With an eye on China, both the US and India also “reiterated their support for building resilient global semiconductor supply chains, noting in this respect a multi-year initiative of Microchip Technology, Inc., to invest approximately US$300 million in expanding its research and development presence in India and Advanced Micro Device’s announcement to invest US$400 million in India over the next five years to expand research, development, and engineering operations in India”.

What Washington, in short, is trying to do is to rewrite the importance of the Global South. Washington, very actively, is seeking to bring the Global South to the centre of global politics. But the question is: will this strategy work for the US alone?

The US, by ‘empowering’ the Global South, is also actively reshaping the global order. In that sense, the US is unwittingly changing the world in ways that would make the global system multipolar even more rapidly than Russia and China may have imagined.

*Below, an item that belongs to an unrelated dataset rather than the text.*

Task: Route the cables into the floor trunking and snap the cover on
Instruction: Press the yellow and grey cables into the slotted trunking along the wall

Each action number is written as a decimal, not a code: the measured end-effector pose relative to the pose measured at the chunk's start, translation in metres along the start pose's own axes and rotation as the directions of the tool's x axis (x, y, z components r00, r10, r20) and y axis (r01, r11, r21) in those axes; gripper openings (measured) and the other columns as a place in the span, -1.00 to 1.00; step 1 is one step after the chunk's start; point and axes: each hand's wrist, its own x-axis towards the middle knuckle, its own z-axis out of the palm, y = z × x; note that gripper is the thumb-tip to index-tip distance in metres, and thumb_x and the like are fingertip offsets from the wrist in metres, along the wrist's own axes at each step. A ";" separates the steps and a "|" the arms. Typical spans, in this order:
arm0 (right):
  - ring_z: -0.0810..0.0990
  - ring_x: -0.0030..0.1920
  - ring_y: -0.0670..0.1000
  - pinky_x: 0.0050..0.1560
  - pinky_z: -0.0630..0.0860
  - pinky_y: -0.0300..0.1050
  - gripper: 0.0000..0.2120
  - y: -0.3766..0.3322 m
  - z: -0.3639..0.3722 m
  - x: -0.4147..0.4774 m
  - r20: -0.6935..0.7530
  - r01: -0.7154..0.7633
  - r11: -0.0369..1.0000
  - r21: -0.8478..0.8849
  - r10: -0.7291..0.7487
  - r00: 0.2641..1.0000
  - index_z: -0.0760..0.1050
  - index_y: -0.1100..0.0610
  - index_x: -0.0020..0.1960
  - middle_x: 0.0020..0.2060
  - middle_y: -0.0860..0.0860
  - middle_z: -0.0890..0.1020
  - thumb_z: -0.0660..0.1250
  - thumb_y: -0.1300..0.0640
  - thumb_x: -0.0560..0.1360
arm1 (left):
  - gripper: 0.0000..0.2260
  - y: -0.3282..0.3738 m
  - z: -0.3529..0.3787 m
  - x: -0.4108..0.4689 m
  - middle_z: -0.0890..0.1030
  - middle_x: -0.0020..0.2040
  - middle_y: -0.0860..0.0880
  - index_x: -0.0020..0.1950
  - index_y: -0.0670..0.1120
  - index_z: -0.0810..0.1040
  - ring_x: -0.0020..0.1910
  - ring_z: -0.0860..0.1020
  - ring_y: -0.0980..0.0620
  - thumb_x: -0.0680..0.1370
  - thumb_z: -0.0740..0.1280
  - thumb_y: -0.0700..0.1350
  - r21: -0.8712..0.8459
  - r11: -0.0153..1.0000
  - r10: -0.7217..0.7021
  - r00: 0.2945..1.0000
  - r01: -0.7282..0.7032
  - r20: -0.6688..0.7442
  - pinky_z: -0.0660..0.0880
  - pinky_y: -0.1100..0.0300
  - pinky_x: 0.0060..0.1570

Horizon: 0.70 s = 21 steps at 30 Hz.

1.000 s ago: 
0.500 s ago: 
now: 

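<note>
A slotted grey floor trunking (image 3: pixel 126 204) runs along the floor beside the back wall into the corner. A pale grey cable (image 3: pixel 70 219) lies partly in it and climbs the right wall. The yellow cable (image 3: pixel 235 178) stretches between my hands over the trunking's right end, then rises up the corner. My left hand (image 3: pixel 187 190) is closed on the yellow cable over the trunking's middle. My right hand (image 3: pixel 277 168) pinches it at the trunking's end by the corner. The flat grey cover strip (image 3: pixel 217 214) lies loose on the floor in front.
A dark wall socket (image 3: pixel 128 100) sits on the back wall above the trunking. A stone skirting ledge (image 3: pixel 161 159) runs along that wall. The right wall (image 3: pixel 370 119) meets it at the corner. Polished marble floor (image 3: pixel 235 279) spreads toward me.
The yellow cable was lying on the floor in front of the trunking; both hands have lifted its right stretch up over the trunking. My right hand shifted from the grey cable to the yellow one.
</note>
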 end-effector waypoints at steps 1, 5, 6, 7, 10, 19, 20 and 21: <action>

A key problem with Washington’s approach is to imagine that countries in the Global South share Washington’s interest in pushing back against Russian and Chinese dominance in the world. Contrary to this, most states in the Global South are unlikely to choose Washington over Russia and China. In fact, their preferred strategy will remain focused on using the global power competition for their own maximum gains.

Washington’s position is further compromised by the fact that it is one thing to support such possibilities as reforming the US, and it is another thing to actually reform it. More than anything else, reforming the system requires Russian and Chinese support – two countries the US thinks are following a “revisionist” course of foreign policy.

Therefore, before Washington can sell dreams of a more ‘inclusive’ international system, it needs to reconcile the internal contradictions of its promises, contradictions that are not lost upon countries like India who are also seeking to expand BRICS and re-shape the world in ways that suit their own interests first and foremost.

 

Salman Rafi Sheikh, research-analyst of International Relations and Pakistan’s foreign and domestic affairs, exclusively for the online magazine “New Eastern Outlook”.